• _WHAT YOU HAVE TO DO_: Please retype the records below exactly, omitting any images.

• _ENTRIES SUPPLIED_:
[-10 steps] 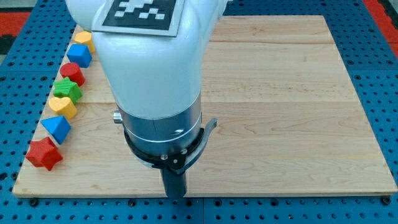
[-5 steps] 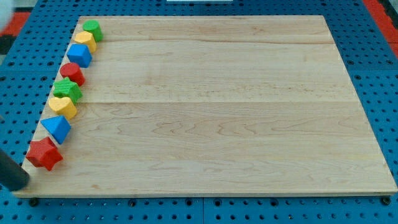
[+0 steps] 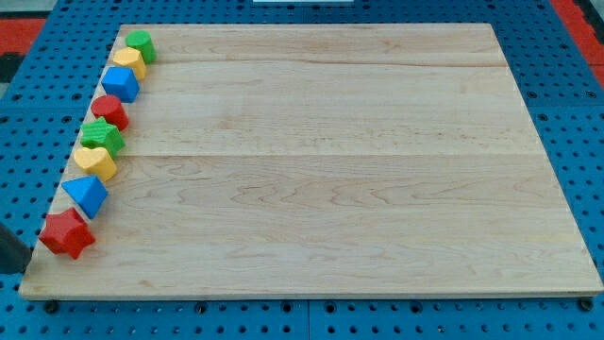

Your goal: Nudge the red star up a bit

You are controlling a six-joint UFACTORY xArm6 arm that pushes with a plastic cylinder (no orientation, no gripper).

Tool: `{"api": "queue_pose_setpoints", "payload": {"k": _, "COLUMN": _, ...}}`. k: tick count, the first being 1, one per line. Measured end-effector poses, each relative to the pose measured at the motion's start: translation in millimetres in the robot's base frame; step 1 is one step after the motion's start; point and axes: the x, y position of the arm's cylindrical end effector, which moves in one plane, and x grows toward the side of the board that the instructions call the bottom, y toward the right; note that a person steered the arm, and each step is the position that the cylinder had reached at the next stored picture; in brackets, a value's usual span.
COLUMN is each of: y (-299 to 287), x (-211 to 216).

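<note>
My tip [image 3: 23,270] sits at the frame's far lower left, a bare rod grasping nothing, just below-left of the red star [image 3: 67,233] on the tabletop [image 3: 359,170]. Push upward and I risk ramming the star into the blue block [image 3: 87,195] right above, jostling the yellow block [image 3: 96,162] and the green star [image 3: 102,137] beyond.

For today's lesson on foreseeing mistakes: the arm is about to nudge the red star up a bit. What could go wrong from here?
1. The blue block sits right above the red star, so an upward push would likely shove it, and perhaps the yellow block beyond.
2. The star lies at the board's left edge; an off-centre push may slide it off.
3. My tip is at the view's left edge, below-left of the star, so it may push sideways.
</note>
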Motion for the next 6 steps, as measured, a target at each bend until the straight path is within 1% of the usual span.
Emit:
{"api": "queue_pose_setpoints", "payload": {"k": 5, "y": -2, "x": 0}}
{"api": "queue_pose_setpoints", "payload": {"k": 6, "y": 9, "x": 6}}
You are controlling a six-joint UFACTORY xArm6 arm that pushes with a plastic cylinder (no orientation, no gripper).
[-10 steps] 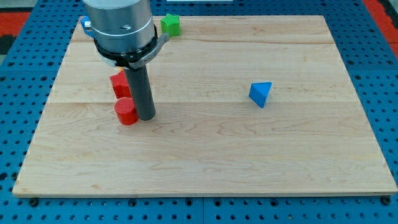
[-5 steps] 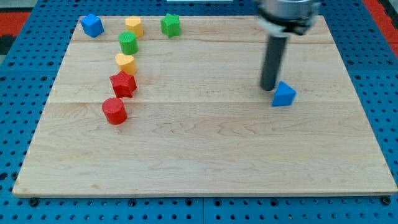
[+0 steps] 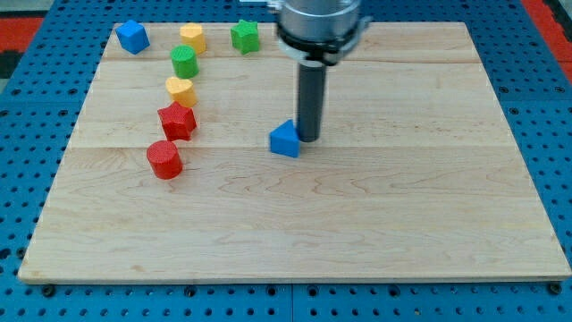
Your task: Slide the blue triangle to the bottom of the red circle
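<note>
The blue triangle [image 3: 285,140] lies near the middle of the wooden board [image 3: 357,224]. My tip [image 3: 309,137] stands right against the triangle's right side, slightly above it in the view. The red circle [image 3: 164,159] sits at the view's left, well apart from the triangle, with a gap of bare board between them.
A red star-like block [image 3: 177,121] is just above the red circle. Above it stand a yellow heart-like block [image 3: 180,90], a green block [image 3: 184,62], a yellow block [image 3: 191,38], a blue block [image 3: 132,37] and a green star [image 3: 244,36] along the top left.
The blue triangle has moved left from the right half of the board to near the middle. My tip has moved left with it, from the triangle's left side to its right side.
</note>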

• _TASK ANSWER_:
[-10 steps] 
[-5 steps] 
[+0 steps] 

Your goal: Nudge the red star up a bit

You are controlling a six-joint UFACTORY xArm6 arm that pushes with a plastic cylinder (no orientation, no gripper).

Tool: `{"api": "queue_pose_setpoints", "payload": {"k": _, "COLUMN": _, ...}}`. k: tick count, the first being 1, one per line. Measured end-effector poses, each relative to the pose measured at the motion's start: translation in millimetres in the robot's base frame; step 1 is one step after the motion's start; point and axes: the x, y position of the arm's cylindrical end effector, which moves in one plane, and x grows toward the side of the board that the instructions call the bottom, y toward the right; note that a person steered the arm, and each step is the position that the cylinder had reached at the next stored picture; in brackets, a value's usual span.
COLUMN is each of: y (-299 to 287), x (-211 to 216).

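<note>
My tip [image 3: 23,270] sits at the frame's far lower left, a bare rod grasping nothing, just below-left of the red star [image 3: 67,233] on the tabletop [image 3: 359,170]. Push upward and I risk ramming the star into the blue block [image 3: 87,195] right above, jostling the yellow block [image 3: 96,162] and the green star [image 3: 102,137] beyond.

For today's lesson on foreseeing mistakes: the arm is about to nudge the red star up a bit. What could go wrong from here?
1. The blue block sits right above the red star, so an upward push would likely shove it, and perhaps the yellow block beyond.
2. The star lies at the board's left edge; an off-centre push may slide it off.
3. My tip is at the view's left edge, below-left of the star, so it may push sideways.
</note>
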Motion for the next 6 steps, as measured, a target at each bend until the straight path is within 1% of the usual span.
Emit:
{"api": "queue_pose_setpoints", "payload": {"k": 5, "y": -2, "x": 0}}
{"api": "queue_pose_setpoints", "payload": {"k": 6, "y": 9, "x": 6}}
You are controlling a six-joint UFACTORY xArm6 arm that pushes with a plastic cylinder (no orientation, no gripper).
[-10 steps] 
[-5 steps] 
[+0 steps] 
Your task: Slide the blue triangle to the bottom of the red circle
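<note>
The blue triangle [image 3: 285,140] lies near the middle of the wooden board [image 3: 357,224]. My tip [image 3: 309,137] stands right against the triangle's right side, slightly above it in the view. The red circle [image 3: 164,159] sits at the view's left, well apart from the triangle, with a gap of bare board between them.
A red star-like block [image 3: 177,121] is just above the red circle. Above it stand a yellow heart-like block [image 3: 180,90], a green block [image 3: 184,62], a yellow block [image 3: 191,38], a blue block [image 3: 132,37] and a green star [image 3: 244,36] along the top left.
The blue triangle has moved left from the right half of the board to near the middle. My tip has moved left with it, from the triangle's left side to its right side.
</note>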

This answer leaves nothing further to address.